**ACTIVITY:**
Copy precisely the first line of the material below and every later line, stopping with the line that contains "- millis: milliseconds".

**ENTRIES SHOWN:**
=====

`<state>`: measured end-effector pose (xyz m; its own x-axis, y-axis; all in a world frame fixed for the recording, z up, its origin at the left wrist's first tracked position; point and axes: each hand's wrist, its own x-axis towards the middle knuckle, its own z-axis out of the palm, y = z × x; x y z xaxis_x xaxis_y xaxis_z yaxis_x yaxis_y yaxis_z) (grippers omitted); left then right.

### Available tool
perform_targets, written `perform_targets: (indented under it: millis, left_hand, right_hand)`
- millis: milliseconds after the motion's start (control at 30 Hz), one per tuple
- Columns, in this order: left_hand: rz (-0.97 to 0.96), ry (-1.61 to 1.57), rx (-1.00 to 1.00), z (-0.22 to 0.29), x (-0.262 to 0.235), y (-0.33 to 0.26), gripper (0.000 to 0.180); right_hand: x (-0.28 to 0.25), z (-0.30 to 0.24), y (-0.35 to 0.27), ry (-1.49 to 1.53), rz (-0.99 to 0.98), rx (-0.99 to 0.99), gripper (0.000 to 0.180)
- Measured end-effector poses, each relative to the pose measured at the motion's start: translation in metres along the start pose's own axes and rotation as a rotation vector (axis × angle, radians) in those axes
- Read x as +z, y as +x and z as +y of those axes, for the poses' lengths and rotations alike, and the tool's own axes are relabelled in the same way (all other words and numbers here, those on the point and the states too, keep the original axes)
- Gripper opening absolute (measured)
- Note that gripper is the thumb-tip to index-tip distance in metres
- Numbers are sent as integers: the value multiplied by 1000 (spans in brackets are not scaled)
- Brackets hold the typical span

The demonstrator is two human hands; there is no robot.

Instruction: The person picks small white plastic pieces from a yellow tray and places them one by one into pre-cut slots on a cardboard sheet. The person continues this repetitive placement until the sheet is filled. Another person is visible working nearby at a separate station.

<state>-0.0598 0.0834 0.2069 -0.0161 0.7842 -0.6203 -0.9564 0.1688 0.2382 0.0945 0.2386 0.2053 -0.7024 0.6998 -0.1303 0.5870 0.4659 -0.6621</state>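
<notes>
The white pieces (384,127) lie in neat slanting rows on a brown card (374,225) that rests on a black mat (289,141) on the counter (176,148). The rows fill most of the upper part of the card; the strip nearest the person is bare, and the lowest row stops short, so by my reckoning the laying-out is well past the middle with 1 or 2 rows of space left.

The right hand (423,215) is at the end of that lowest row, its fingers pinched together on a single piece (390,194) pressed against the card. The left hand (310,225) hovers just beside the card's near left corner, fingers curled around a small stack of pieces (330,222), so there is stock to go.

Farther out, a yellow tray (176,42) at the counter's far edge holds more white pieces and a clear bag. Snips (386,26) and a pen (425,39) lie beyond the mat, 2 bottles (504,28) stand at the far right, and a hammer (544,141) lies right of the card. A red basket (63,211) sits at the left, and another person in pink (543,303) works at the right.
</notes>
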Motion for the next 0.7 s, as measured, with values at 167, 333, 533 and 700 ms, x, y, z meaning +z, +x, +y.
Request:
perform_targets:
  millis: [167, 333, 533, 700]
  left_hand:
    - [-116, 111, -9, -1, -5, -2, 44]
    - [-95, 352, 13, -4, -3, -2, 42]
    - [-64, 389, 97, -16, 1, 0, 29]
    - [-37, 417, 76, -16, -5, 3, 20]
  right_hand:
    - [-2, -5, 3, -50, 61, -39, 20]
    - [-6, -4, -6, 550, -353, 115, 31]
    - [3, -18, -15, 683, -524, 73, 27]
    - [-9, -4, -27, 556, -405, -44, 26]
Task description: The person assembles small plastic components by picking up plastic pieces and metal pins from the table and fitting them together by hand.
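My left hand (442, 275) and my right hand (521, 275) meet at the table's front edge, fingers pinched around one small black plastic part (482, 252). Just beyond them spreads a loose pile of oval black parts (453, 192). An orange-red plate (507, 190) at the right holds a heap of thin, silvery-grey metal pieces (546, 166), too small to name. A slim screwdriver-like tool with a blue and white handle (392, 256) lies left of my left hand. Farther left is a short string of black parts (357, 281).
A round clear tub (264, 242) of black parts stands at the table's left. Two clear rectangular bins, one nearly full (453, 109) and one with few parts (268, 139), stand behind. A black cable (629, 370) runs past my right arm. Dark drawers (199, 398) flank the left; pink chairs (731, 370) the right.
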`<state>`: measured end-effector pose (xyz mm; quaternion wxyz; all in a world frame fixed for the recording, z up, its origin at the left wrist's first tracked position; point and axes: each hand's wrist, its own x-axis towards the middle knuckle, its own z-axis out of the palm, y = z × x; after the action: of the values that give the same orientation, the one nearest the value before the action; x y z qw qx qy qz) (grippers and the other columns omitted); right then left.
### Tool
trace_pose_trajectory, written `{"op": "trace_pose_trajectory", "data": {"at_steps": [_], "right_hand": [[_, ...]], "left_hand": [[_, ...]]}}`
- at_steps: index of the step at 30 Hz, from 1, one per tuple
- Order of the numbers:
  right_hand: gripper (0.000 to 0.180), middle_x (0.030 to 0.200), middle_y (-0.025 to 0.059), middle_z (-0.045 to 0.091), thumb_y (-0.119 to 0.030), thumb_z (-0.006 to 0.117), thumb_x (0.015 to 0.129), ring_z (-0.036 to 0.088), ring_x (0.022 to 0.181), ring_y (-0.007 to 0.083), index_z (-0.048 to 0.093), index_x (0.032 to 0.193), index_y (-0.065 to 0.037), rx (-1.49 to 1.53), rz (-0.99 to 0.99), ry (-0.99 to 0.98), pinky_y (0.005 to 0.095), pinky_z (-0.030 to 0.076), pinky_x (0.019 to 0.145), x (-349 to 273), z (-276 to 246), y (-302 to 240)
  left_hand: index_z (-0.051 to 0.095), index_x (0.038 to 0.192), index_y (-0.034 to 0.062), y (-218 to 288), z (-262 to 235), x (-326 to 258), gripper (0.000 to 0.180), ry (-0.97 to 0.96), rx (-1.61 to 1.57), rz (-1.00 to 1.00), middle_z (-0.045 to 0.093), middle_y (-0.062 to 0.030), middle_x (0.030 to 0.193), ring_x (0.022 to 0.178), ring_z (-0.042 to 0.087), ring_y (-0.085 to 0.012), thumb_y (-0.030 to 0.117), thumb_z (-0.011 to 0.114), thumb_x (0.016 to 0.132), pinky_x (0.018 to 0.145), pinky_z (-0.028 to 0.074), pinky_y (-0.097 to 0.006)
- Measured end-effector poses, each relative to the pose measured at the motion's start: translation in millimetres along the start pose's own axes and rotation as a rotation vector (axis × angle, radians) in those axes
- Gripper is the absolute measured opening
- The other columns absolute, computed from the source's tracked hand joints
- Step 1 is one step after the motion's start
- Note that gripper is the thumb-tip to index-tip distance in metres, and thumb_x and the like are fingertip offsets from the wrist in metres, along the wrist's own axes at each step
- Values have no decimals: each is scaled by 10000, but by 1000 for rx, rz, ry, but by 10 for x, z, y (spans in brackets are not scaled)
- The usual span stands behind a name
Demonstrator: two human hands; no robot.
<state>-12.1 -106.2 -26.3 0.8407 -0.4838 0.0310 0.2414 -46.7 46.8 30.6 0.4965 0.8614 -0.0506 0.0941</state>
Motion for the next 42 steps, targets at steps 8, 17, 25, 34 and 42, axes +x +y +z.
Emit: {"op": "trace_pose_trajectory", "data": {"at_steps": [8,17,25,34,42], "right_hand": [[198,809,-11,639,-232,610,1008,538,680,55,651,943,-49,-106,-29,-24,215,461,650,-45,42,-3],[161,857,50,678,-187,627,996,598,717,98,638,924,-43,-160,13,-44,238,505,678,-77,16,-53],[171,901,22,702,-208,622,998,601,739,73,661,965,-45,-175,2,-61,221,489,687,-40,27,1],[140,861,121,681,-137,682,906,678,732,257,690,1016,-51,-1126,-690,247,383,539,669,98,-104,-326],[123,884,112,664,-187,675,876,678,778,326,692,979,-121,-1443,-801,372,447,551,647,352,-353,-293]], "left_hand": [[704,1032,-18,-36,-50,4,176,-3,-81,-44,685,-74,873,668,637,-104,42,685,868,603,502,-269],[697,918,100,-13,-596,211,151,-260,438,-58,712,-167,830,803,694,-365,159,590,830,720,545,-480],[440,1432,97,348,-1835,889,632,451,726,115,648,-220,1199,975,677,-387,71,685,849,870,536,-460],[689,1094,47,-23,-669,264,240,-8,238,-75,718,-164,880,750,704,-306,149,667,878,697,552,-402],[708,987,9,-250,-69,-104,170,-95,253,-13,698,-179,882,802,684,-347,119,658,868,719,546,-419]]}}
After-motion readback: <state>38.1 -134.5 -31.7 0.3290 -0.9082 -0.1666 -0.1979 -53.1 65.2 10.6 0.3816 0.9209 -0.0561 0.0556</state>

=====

**THE COMPLETED TASK:**
`<state>`: measured end-effector pose (xyz m; its own x-axis, y-axis; all in a world frame fixed for the recording, z up, its origin at the left wrist's first tracked position; point and axes: each hand's wrist, its own x-axis towards the middle knuckle, its own z-axis out of the palm, y = z × x; x y z xaxis_x xaxis_y xaxis_z yaxis_x yaxis_y yaxis_z) (grippers omitted); left then right.

### Available tool
perform_targets, written `perform_targets: (indented under it: millis, left_hand, right_hand)`
- millis: milliseconds after the motion's start (control at 30 Hz), one per tuple

This exercise has been completed.